Goal of the exercise: Using the listing below, copy every line that mentions "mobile".

Supplied data:
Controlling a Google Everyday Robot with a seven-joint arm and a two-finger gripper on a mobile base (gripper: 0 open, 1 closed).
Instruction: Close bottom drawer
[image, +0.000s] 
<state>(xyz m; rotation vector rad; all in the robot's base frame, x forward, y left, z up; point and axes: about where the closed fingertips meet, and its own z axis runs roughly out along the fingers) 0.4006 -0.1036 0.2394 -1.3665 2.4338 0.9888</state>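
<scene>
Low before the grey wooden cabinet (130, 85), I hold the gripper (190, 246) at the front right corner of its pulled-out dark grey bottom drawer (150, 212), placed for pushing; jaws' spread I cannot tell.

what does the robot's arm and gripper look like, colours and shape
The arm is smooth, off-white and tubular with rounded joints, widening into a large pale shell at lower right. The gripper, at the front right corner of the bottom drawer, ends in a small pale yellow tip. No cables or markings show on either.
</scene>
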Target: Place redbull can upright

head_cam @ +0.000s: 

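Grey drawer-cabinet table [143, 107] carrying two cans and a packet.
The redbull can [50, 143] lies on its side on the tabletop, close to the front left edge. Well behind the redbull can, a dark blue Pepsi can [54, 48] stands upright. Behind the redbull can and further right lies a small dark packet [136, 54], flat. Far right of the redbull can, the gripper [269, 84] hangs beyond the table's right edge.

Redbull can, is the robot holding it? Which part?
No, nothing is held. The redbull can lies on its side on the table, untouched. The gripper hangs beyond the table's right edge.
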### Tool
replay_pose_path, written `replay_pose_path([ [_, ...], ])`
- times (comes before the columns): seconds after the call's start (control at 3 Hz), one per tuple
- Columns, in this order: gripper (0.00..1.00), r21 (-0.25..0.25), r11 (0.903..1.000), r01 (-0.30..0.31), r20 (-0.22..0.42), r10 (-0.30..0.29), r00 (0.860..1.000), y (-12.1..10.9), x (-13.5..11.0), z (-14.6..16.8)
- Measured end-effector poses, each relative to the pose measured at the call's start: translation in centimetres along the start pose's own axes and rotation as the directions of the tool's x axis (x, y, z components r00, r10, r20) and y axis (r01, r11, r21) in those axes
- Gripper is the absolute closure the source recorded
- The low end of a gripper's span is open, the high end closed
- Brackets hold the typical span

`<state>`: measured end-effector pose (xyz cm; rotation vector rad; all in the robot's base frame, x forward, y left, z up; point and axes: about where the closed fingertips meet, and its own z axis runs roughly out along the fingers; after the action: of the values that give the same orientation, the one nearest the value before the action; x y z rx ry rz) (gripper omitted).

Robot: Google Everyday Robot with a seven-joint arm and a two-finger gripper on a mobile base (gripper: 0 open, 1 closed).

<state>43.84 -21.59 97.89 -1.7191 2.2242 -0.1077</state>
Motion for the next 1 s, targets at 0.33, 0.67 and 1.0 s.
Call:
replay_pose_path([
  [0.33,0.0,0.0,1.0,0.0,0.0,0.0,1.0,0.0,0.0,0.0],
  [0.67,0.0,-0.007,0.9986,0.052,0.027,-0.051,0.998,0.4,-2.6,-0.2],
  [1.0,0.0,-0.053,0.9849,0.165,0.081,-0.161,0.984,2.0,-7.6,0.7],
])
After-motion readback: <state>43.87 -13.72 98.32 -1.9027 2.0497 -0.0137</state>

Output of the exercise:
Controlling a Google Everyday Robot with a seven-joint arm and a two-finger gripper on a mobile base (gripper: 0 open, 1 closed).
Robot: Google Everyday Robot with a seven-joint arm and a two-finger gripper on a mobile base (gripper: 0 open, 1 closed).

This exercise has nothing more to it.